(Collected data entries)

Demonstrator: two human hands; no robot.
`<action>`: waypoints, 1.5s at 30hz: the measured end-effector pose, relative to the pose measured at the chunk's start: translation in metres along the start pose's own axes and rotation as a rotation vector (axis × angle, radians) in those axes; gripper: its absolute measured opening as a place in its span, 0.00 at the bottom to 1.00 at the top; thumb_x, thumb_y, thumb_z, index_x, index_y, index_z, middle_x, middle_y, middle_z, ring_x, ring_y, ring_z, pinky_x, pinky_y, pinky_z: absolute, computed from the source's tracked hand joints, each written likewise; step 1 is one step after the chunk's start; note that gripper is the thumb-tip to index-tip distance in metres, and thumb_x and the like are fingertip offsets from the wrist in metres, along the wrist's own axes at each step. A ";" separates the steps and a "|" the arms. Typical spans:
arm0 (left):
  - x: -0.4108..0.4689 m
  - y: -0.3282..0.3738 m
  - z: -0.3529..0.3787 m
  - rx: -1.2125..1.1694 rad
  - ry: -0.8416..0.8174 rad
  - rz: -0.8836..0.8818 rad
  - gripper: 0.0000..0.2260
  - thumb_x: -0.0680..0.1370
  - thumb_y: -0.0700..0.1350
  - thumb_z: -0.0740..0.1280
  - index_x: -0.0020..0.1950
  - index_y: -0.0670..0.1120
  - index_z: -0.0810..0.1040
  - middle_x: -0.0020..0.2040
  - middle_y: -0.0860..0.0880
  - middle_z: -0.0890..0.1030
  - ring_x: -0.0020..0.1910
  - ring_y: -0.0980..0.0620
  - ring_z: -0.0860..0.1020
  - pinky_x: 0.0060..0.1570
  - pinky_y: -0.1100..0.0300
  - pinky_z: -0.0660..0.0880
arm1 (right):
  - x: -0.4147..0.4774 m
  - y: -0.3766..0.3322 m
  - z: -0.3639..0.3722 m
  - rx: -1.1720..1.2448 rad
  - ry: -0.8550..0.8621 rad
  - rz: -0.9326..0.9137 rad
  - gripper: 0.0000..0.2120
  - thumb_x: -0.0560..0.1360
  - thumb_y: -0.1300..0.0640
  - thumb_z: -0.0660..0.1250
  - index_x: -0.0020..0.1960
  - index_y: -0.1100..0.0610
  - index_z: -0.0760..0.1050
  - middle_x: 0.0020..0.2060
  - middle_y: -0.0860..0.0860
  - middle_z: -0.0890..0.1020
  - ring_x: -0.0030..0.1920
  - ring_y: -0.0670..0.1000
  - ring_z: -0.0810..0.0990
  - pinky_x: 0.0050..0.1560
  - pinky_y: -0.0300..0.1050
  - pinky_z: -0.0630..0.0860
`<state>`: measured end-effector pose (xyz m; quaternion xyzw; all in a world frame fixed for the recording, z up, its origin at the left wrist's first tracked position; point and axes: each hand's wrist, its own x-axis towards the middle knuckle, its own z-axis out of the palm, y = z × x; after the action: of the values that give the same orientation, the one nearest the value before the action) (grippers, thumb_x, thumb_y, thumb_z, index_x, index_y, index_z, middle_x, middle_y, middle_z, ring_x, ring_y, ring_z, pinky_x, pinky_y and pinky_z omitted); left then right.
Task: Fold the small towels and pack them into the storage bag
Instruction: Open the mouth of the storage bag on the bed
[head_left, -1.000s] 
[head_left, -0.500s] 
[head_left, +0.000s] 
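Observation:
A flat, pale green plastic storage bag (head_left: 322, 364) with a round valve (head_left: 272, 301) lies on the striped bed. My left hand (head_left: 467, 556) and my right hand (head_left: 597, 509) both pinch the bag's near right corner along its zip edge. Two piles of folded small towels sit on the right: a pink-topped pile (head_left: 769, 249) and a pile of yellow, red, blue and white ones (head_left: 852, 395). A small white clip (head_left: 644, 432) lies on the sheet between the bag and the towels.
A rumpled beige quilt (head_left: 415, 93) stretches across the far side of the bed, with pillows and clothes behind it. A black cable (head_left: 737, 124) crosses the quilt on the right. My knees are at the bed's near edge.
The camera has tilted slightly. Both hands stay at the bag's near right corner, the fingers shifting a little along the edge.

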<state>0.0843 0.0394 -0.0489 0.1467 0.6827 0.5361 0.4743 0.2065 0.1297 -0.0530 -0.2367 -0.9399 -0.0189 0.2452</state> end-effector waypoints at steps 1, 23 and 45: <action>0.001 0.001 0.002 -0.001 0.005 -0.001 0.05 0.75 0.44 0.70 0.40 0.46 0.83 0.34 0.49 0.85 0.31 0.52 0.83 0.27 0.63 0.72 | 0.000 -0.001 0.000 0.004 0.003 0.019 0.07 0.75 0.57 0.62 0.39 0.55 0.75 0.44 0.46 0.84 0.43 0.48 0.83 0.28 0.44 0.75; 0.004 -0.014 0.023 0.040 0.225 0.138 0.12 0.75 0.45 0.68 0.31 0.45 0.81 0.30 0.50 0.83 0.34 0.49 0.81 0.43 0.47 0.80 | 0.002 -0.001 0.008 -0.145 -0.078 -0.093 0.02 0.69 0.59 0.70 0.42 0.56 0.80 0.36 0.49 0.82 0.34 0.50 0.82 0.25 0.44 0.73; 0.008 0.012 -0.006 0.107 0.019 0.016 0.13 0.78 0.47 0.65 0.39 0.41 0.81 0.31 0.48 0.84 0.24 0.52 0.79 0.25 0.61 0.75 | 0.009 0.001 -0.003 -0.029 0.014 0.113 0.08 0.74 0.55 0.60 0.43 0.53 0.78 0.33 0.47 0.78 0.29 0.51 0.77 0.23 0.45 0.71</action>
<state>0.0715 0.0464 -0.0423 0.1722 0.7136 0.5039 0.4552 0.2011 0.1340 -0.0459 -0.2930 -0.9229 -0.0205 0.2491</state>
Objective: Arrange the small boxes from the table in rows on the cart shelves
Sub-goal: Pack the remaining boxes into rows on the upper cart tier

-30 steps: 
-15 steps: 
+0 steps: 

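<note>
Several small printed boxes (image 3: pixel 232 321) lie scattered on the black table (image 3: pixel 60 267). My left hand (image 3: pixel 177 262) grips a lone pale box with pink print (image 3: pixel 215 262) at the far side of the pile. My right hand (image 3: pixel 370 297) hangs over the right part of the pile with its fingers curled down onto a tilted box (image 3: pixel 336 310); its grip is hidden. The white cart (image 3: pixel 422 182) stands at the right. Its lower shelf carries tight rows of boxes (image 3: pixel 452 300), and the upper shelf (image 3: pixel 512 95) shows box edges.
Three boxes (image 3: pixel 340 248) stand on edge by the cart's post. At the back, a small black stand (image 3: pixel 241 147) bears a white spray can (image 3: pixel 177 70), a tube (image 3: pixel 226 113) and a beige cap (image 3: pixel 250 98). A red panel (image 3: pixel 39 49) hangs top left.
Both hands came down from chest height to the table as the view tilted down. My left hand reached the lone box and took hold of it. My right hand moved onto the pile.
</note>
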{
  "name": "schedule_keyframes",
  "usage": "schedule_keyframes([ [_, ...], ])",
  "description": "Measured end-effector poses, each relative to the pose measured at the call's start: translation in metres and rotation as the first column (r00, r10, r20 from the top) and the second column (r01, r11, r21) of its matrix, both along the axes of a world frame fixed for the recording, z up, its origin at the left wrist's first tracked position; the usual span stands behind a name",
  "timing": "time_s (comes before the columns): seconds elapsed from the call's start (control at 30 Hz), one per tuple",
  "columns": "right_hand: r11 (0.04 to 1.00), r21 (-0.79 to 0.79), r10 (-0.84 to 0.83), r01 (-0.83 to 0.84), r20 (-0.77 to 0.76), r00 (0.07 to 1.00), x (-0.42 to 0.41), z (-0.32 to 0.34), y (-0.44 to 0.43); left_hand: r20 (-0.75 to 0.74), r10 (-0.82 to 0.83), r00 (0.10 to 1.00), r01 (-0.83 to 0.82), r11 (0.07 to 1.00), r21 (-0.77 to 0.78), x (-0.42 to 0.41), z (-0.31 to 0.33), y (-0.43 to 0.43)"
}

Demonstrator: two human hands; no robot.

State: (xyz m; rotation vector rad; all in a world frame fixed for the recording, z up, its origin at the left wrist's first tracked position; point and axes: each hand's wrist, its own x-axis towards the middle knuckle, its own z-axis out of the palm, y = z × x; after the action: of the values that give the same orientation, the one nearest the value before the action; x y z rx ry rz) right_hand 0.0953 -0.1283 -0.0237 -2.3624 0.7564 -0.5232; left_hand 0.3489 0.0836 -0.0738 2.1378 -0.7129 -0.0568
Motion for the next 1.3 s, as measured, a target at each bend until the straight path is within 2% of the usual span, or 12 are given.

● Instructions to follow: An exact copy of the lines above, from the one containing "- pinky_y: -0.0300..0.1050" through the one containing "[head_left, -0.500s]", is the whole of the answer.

● Solution to this task:
  - pinky_y: -0.0300..0.1050
  - pinky_z: -0.0630..0.0860
`<state>`: measured end-effector pose (xyz m; quaternion xyzw; all in a world frame fixed for the recording, z up, its origin at the left wrist's first tracked position; point and axes: each hand's wrist, its own x-axis towards the middle knuckle, its own z-axis out of the palm, y = z × x; after the action: of the values that give the same orientation, the one nearest the value before the action) (grippers, thumb_x, thumb_y, thumb_z, index_x, index_y, index_z, middle_x, middle_y, middle_z, ring_x, ring_y, ring_z, pinky_x, pinky_y and pinky_z omitted); left then right.
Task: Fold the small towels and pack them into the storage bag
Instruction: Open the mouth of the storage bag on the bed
[head_left, -1.000s] 
[head_left, -0.500s] 

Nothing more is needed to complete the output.